→ **WORK TO COMPLETE**: Copy every entry below, exactly and in full.

[DATA UNDER STUDY — start]

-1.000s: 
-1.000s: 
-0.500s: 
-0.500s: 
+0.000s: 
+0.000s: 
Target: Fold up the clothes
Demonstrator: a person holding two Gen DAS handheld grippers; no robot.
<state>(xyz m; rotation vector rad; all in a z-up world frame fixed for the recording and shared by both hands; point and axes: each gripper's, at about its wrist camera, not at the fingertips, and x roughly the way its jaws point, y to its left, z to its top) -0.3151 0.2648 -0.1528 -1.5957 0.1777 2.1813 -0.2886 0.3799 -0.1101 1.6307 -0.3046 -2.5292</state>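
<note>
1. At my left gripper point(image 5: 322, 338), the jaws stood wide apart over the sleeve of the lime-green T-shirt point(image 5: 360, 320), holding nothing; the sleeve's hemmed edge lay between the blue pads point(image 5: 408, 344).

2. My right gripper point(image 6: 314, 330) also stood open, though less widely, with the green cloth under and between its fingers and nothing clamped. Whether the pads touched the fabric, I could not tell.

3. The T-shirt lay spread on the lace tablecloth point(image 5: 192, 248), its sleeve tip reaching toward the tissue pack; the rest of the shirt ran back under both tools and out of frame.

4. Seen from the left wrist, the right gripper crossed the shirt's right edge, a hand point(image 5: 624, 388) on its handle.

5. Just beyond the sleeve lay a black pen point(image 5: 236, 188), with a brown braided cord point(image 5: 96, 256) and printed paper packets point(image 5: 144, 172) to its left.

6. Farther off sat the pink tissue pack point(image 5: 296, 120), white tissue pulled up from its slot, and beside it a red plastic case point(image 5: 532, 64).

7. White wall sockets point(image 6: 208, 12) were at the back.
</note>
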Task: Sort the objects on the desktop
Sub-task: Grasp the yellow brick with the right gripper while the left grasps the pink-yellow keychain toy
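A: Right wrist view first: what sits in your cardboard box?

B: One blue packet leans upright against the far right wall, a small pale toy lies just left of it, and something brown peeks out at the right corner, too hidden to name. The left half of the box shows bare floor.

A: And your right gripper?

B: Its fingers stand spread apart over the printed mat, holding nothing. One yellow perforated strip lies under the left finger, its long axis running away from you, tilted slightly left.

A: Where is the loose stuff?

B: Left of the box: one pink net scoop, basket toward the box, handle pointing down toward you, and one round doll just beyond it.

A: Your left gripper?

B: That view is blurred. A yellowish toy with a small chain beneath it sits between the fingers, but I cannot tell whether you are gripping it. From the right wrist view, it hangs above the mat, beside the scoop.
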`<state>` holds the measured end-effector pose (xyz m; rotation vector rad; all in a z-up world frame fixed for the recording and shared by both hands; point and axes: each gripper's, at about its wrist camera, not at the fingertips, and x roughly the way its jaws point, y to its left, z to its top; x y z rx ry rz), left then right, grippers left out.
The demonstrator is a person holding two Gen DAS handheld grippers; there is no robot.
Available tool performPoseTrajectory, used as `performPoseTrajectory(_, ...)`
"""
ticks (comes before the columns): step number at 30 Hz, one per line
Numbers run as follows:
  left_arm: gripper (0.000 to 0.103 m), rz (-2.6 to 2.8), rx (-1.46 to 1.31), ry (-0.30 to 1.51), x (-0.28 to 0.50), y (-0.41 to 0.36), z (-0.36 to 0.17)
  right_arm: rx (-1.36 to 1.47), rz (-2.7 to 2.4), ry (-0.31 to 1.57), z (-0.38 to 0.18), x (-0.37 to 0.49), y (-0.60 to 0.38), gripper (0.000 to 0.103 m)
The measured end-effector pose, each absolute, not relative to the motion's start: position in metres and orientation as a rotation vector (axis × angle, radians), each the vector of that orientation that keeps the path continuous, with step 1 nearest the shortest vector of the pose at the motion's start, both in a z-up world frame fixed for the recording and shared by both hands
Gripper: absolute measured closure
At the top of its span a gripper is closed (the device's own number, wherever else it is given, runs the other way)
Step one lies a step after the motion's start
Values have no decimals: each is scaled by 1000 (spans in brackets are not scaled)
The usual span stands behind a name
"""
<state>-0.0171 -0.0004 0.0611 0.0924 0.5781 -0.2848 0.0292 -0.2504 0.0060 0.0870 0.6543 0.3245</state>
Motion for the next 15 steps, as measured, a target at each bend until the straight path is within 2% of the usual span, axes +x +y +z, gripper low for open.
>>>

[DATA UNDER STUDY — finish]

→ **RESULT OF THIS EXERCISE**:
-1.000s: 
-1.000s: 
-0.500s: 
-0.500s: 
+0.000s: 
+0.000s: 
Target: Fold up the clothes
Demonstrator: a person holding two Gen DAS handheld grippers; no robot.
<state>(xyz m; rotation vector rad; all in a z-up world frame fixed for the recording and shared by both hands; point and axes: each gripper's, at about its wrist camera, not at the fingertips, and x roughly the way its jaws point, y to its left, z to its top) -0.3151 0.2648 -0.1528 -1.5957 0.1777 2.1813 -0.2886 0.3799 -0.1101 1.6307 -0.3046 -2.5292</state>
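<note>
1. At my left gripper point(image 5: 322, 338), the jaws stood wide apart over the sleeve of the lime-green T-shirt point(image 5: 360, 320), holding nothing; the sleeve's hemmed edge lay between the blue pads point(image 5: 408, 344).

2. My right gripper point(image 6: 314, 330) also stood open, though less widely, with the green cloth under and between its fingers and nothing clamped. Whether the pads touched the fabric, I could not tell.

3. The T-shirt lay spread on the lace tablecloth point(image 5: 192, 248), its sleeve tip reaching toward the tissue pack; the rest of the shirt ran back under both tools and out of frame.

4. Seen from the left wrist, the right gripper crossed the shirt's right edge, a hand point(image 5: 624, 388) on its handle.

5. Just beyond the sleeve lay a black pen point(image 5: 236, 188), with a brown braided cord point(image 5: 96, 256) and printed paper packets point(image 5: 144, 172) to its left.

6. Farther off sat the pink tissue pack point(image 5: 296, 120), white tissue pulled up from its slot, and beside it a red plastic case point(image 5: 532, 64).

7. White wall sockets point(image 6: 208, 12) were at the back.
</note>
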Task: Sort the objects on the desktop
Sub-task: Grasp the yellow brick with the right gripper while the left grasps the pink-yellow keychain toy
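A: Right wrist view first: what sits in your cardboard box?

B: One blue packet leans upright against the far right wall, a small pale toy lies just left of it, and something brown peeks out at the right corner, too hidden to name. The left half of the box shows bare floor.

A: And your right gripper?

B: Its fingers stand spread apart over the printed mat, holding nothing. One yellow perforated strip lies under the left finger, its long axis running away from you, tilted slightly left.

A: Where is the loose stuff?

B: Left of the box: one pink net scoop, basket toward the box, handle pointing down toward you, and one round doll just beyond it.

A: Your left gripper?

B: That view is blurred. A yellowish toy with a small chain beneath it sits between the fingers, but I cannot tell whether you are gripping it. From the right wrist view, it hangs above the mat, beside the scoop.
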`<state>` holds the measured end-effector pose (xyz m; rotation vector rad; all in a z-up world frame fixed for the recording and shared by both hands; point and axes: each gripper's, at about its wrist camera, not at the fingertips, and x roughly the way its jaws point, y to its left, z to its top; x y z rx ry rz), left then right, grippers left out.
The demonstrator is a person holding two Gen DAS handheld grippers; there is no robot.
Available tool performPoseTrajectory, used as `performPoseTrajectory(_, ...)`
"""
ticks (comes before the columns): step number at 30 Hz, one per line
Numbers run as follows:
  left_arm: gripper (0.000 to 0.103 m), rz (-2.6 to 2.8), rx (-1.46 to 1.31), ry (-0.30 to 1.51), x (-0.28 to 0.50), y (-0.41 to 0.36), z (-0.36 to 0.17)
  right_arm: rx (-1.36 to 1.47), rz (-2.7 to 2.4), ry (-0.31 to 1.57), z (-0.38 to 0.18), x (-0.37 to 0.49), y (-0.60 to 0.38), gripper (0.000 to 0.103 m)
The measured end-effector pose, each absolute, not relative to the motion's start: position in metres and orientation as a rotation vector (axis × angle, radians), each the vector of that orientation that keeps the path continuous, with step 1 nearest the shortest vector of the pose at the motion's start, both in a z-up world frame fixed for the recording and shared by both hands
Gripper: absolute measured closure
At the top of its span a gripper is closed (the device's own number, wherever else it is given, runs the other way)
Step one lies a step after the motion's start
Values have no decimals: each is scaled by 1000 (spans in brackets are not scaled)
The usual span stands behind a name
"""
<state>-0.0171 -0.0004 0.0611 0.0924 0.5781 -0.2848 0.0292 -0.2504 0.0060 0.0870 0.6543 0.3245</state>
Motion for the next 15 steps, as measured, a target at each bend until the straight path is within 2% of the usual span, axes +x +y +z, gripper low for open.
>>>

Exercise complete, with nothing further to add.